Remind the owner that they will most likely have to advocate for their dog to make sure that he does not overdo physical movement, which could result in high-level pain, lameness, and possible injury. Just like going to the gym after a two- to three-month break, it makes sense to GO SLOW!


Once bone healing is confirmed

  • Increase controlled leash walking to 20-30 minutes two or three times per day.
  • Integrate hill walking (slow, gradual inclines).
  • Assist dog with proper navigation up/down stairs once or twice per day (use harness support and proper four-beat gait).
  • Assuming you do not observe any lameness, increase the walk time by five minutes per week and stair work by doubling the volume weekly.

Once dog appears confident and nonpainful with multiple leash walks, hills, and stairs

  • Begin short periods of off-leash activity.
    • Off-leash activity should be in a tightly controlled and supervised environment such as a small, fenced-in, flat-surfaced yard with no other dogs present.
  • Start with very short periods of time, depending on the dog’s normal energy output (one to five minutes). If the dog has high energy off-leash, then one minute may be enough, whereas if the dog typically meanders around to sniff the flowers, five minutes may work well.
  • Slowly increase off-leash time over a period of two to three weeks until the dog appears confident in his movements.
  • Once the dog appears confident, and if he enjoyed playing with other dogs in the past, introduce another, familiar dog into the controlled environment. Scale this new play time back to one to five minutes, based on your dog’s energy with play. Always maintain control over both dogs to assure no rough play.

Once dog appears comfortable with 15 minutes of off-leash play with another dog in a controlled setting

  • Continue the same concept with play at the park.
    • Try to find quieter times at the park (early morning) when there are fewer other animals present, and begin with five minutes of off-leash play. Slowly increase this type of play until both the owner and the dog are confident in his movements.

Remind owners that keeping their dog’s weight at a proper level is imperative to keeping his joints healthy by reducing joint load. It is also recommended that you instruct owners to avoid highly explosive and impact side-to-side “cutting” activities such as fetch, as these types of activities place a very high level of stress on the stifle joints. Swimming is an excellent low-impact exercise that owners may offer their dog as an alternative form of exercise.

If, at any time during this back to normal exercise process, the dog becomes slightly lame or painful (increased limping), have the dog rest for a few days and return to the previous level of rehabilitation. There are no strict numbers on how much activity is adequate for your dog; the most important part is to avoid multiple setbacks.

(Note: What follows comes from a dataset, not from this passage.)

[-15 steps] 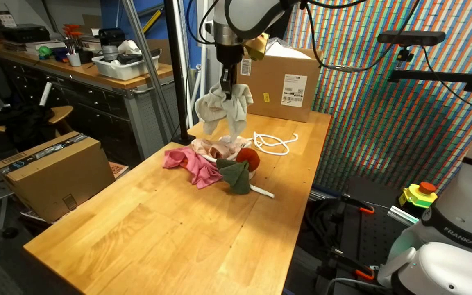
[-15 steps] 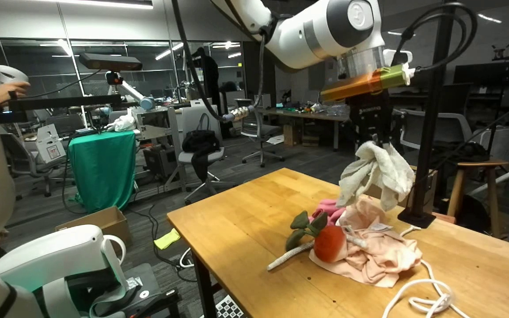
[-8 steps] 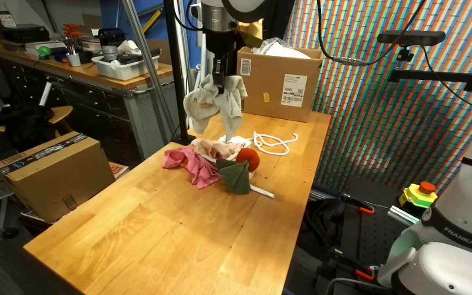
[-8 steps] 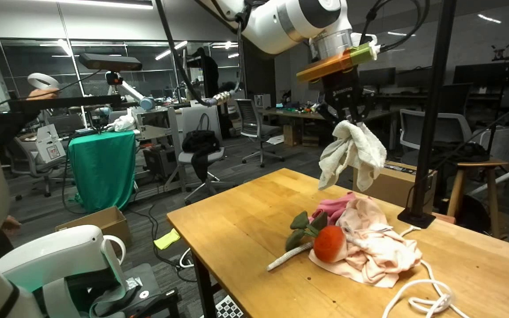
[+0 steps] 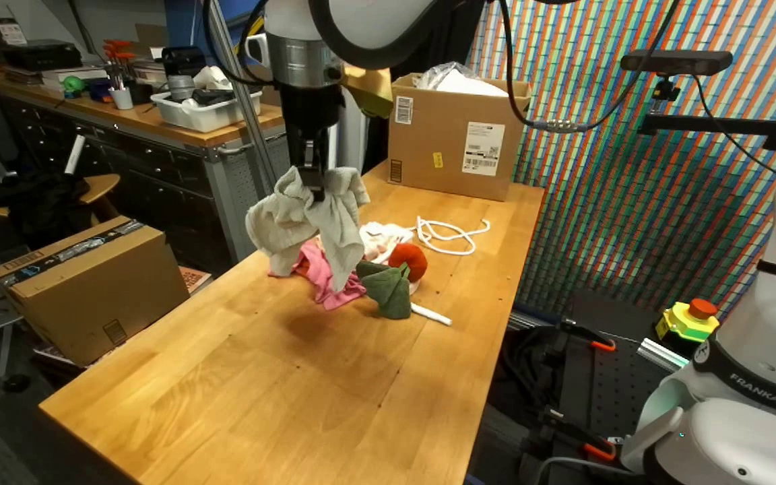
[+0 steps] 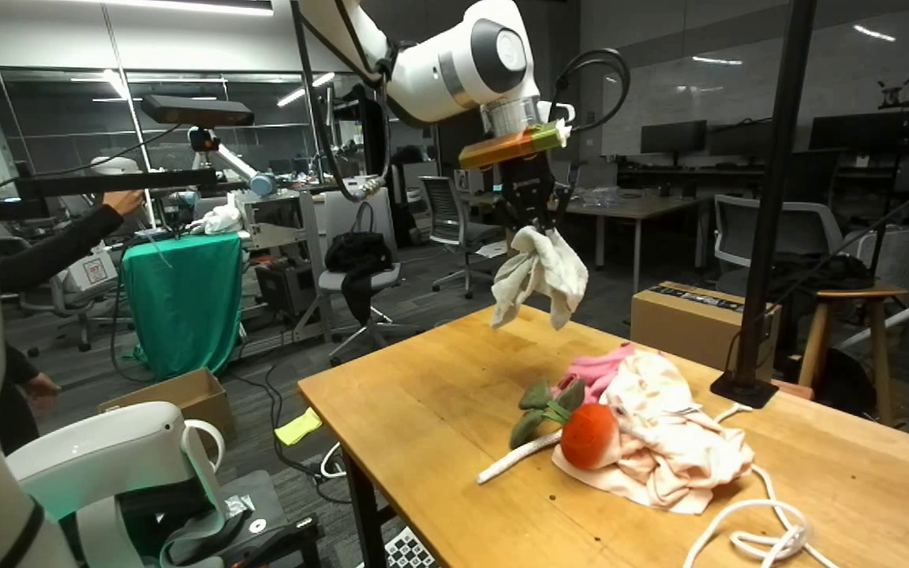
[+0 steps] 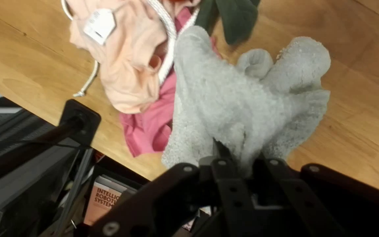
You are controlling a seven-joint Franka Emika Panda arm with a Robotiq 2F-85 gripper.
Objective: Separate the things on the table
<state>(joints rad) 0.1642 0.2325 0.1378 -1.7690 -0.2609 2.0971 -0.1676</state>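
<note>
While the end effector [image 7: 240, 154] pinches a greyish-white cloth [image 6: 540, 272], its jaws narrow around a bunched fold, the loose corners droop in the air above the counter [image 6: 423, 394], and this cloth hangs clear of the wood. Seen from the wrist, it covers part of a magenta-pink cloth [image 6: 592, 369], which lies crumpled and runs partly under a pale peach cloth [image 6: 699, 461]. That peach cloth is spread in folds and carries a small white tag [image 7: 100, 26]. Touching it sits a red-orange round object [image 6: 587, 436], dark green leaves [image 6: 536, 393] close at its side. A thick white rope [image 6: 518, 457] reaches past the leaves onto the wood, while loops of a thin white cord [image 6: 795, 538] trail from the peach cloth across the counter. Near the cloths, at the counter's edge, stands the flat base [image 6: 742, 390] of a black pole [image 6: 774, 197]. In an exterior view a brown cardboard box [image 5: 455, 141] rests on the counter's far end, well apart from the magenta-pink cloth.
</note>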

  1. Millis, D.L., Levine, S. et al. Canine rehabilitation & physical therapy. Saunders 2004, p 226.
  2. Monk, M.L. (2006), Effects of early intensive postoperative physiotherapy on limb function after tibial plateau leveling osteotomy in dogs with deficiency of the cranial cruciate ligament. Am J Vet Res 2006; 67:529-36.
  3. Canapp, S.O. The Canine Stifle. Clin Tech Small Anim Pract 2007; 22;195-205.